Whenever he stayed in the cabin overnight, LePere slept in the room he’d shared with Billy. There was a collection of agates on a small bookcase, the prizes they’d found along the lake shore and had chosen not to sell to the souvenir shops. On Billy’s bunk was a first baseman’s mitt, a gift LePere had sent from Cleveland his first voyage on the Teasdale. Over the years, LePere had kept the mitt well oiled. On the wall, in a wood-burned frame he’d made himself, Billy had hung a photograph of his big brother standing on the deck of the huge ore carrier, the forecastle rising in the background. The future had looked hopeful in those days, and LePere had a big grin slapped across his young face.
Twice a month, he changed all the linen, dusted all the surfaces, shook out the rugs, and swept the floors. Every fall before winter set in, he drained the pipes. Every spring, he took note of what needed painting or repair and he saw to it. He’d had good offers and could have sold the place easily, but he had no intention of selling. To John LePere, the cabin and the cove on which it stood in the shadow of Purgatory Ridge were beyond value.
He’d made concessions over the years. The cabin now had a microwave oven, a coffeemaker, and a cordless telephone. He kept the refrigerator and food shelves modestly stocked. That morning, he started coffee dripping and went out to the fish house to fill his diving tanks from the compressor and to load his boat. He knew Bridger was right. Diving alone was risky. No, it was more than that. It was stupidly dangerous. But what he’d seen and filmed the day before had fired him up. He had to retrieve the camera. He couldn’t wait for Bridger. With an eye to safety, he stowed backup of all his equipment, including an extra dry suit, in a locker below deck. He returned to the cabin to fill his thermos with hot coffee, then locked the door and went down to the Anne Marie. He cast off the lines and backed the boat out into the cove. At last, he headed through the passage between the rocks and into the open water of the lake. As soon as he left the protection of the rocks, the wind and waves hit the boat. He turned the bow of the Anne Marie south by southeast and headed toward the Apostles, where the truth lay more than twenty fathoms deep.

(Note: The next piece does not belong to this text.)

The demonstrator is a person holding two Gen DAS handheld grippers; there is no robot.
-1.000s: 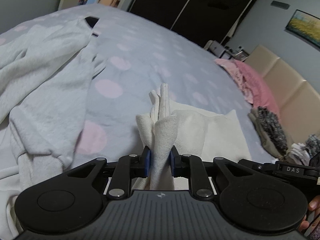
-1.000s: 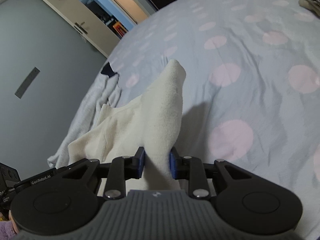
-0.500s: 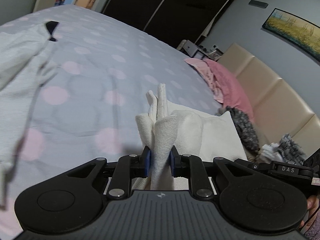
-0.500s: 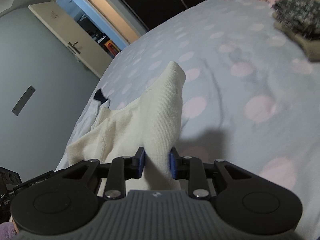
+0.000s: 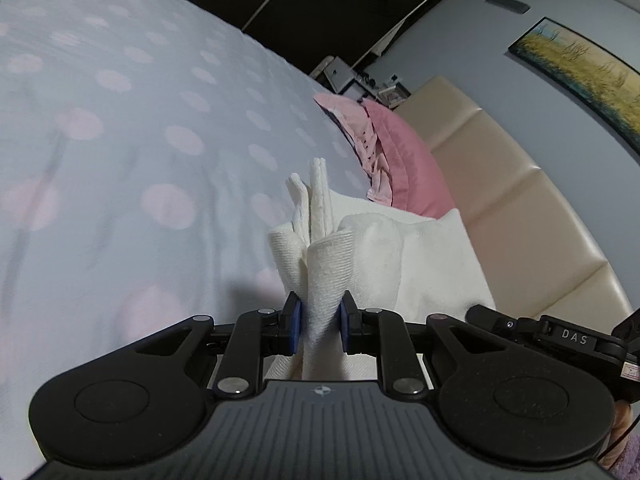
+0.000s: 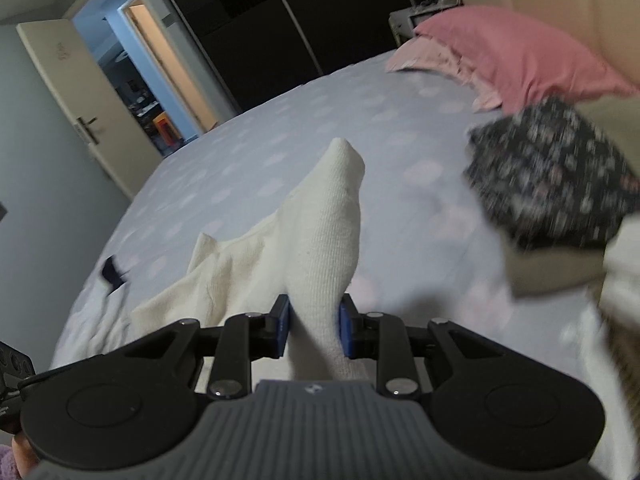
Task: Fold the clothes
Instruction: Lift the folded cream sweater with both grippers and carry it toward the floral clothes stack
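The left claw (image 5: 319, 322) is clamped on a bunched fold of the cream garment (image 5: 404, 256), its blue pads pressing both sides. The right claw (image 6: 313, 330) likewise pinches a thick fold of the same garment (image 6: 324, 232), which hangs between them above the dotted bed (image 5: 120, 128). Beyond lie a dark patterned cloth (image 6: 552, 176), then pink pillows (image 6: 516, 52).

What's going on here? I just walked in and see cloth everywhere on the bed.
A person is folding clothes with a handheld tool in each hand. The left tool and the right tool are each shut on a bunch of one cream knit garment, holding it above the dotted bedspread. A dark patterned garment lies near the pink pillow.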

There were times, LePere knew, when Bridger believed him to be a little crazy. LePere might have believed so, too, if he hadn’t been through the ordeal of the sinking. An experience like that changed a man. No one who hadn’t been there would understand. And no one who had been there was alive except John Sailor LePere.

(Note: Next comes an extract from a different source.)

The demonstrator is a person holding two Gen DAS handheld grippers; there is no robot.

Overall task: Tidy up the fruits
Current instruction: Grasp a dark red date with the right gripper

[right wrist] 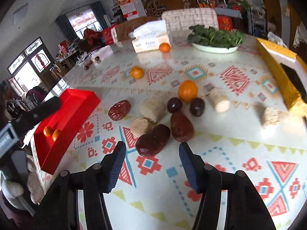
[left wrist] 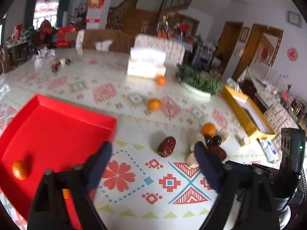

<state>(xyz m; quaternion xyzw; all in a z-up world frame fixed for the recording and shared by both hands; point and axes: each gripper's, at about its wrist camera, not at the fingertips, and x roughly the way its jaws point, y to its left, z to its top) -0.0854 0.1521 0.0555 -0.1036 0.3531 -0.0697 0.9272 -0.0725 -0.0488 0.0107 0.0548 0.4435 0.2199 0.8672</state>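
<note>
Both claws stand apart with nothing between their pads: the left gripper (left wrist: pixel 153 153) over the patterned tablecloth (left wrist: pixel 134 187) beside the red tray (left wrist: pixel 57 126), which holds two small oranges (right wrist: pixel 51 132); the right gripper (right wrist: pixel 152 153) just short of a red date (right wrist: pixel 153 140). More oranges (right wrist: pixel 187 91) lie loose. The tissue box (right wrist: pixel 151 42) print is too blurred to read

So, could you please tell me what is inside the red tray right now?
Two small oranges lie inside the red tray, side by side near one wall. The tray's near end is cut off by the frame and partly covered, so anything there is unseen.
</note>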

That night, more than a decade before, after the stern had sailed off into the storm and the bow had sunk beneath the waves, LePere curled himself into a ball on the raft. His back was against Pete Swanson, who lay still, those three words-“I blew it”-spilling from his lips. Skip Jurgenson, the third man on the raft, dug into the storage compartment, pulled out a hand flare, and lit it.
“John.” He nudged LePere. “Warm up whatever you can. Come on, John.”

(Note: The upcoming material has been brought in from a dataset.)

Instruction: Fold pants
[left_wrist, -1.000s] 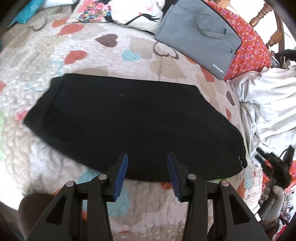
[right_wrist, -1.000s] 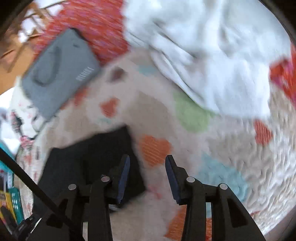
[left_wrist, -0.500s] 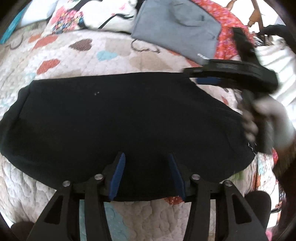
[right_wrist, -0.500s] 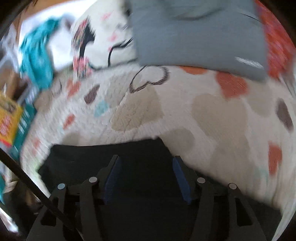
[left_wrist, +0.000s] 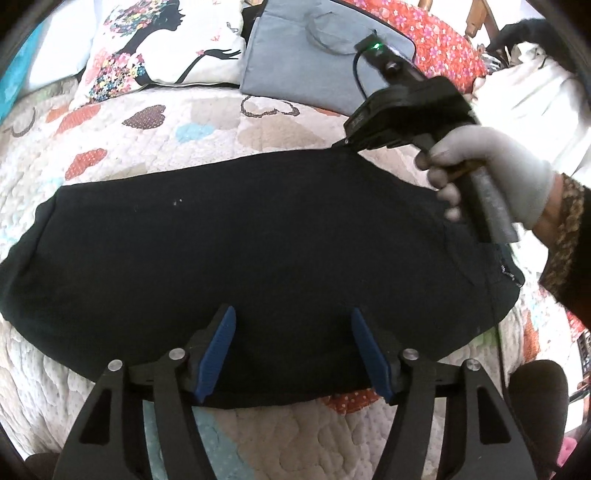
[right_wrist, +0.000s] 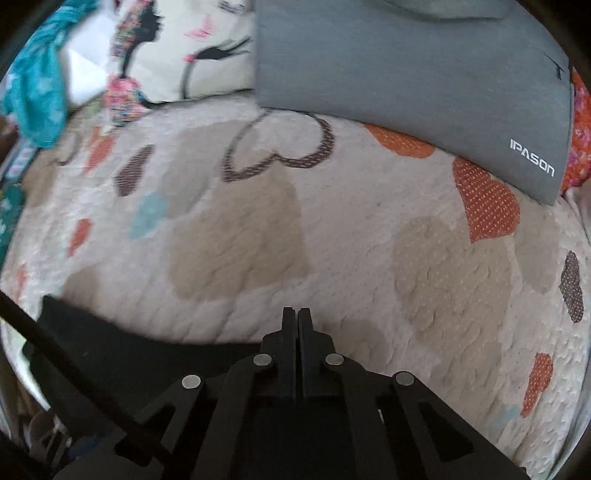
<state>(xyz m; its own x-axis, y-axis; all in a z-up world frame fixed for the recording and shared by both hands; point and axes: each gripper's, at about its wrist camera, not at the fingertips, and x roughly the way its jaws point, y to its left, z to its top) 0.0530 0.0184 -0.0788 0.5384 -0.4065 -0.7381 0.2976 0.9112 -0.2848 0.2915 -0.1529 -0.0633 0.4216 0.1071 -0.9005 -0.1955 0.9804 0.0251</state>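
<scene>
The black fabric pants (left_wrist: 258, 251) lie folded into a long band on the heart-patterned quilted bed (left_wrist: 155, 122), further folds remaining; the left tool (left_wrist: 291, 350) has just been opening and gapes wide over the near edge, gripping nothing, while the right tool (right_wrist: 297, 321) has snapped closed at the far edge, though whether it pinches cloth I cannot tell.

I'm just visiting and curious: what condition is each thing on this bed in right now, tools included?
Pants: black, lying flat on the quilt, folded lengthwise.
Left gripper: open over the pants' near edge, jaws just widened, pads not pressing.
Right gripper: just snapped shut at the pants' far edge.
Grey bag: lying flat, closed.
Pillow: lying behind the quilt.
</scene>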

LePere rolled over and sat up.
“Hold this.” Jurgenson handed him the flare. “Don’t let it drip on you. It’ll burn like hell.”
Jurgenson reached back into the storage compartment and brought out a flare gun and a flashlight. He shot off one of the flares.
“You wasted it,” LePere told him, although he didn’t much care. “In this weather, who could see it?”
Jurgenson hunkered back down. “Think anybody aft made it off?”
LePere didn’t answer.
“Think anybody knows we’re here?”
LePere thought about Orin Grange trying to send a message on a dead radio. He stared at the flare burning in his hands and decided there was no reason to tell Jurgenson what he’d seen. He felt numb, and it wasn’t just the wet and the cold. Inside he was empty. Inside, he was dead. When the flare burned out, LePere lay back down, curled into a ball again, and refused to move. Finally, Jurgenson lay down, too.
The waves continued to build and to wash over the sides of the raft. Icy water, followed by a chill, bitter wind, hit LePere. He could hear Jurgenson screaming, cursing the cold. LePere wore only a pair of boxer shorts under his peacoat. Jurgenson was clothed only in pajamas and a hooded sweatshirt.
Near dawn, the storm abated. The wind died. The water calmed and the raft rode smoothly. The sun rose pale and without warmth. LePere tried to lift himself, but he’d been frozen in a tight ball all night and his joints and muscles seemed riveted in place by pain. After great effort, he managed to sit up. He took a look at Swanson. The man’s face was sheathed with ice, and his eyes were frozen open. LePere knew he was dead. Jurgenson was not moving. LePere nudged him with his foot.
“I’m alive,” Jurgenson rasped. He coughed long and hard, then slowly uncurled. He pulled himself up using the side of the raft. His face was gray. Ice covered his life vest. He looked at LePere through eyelids barely open. “How long?”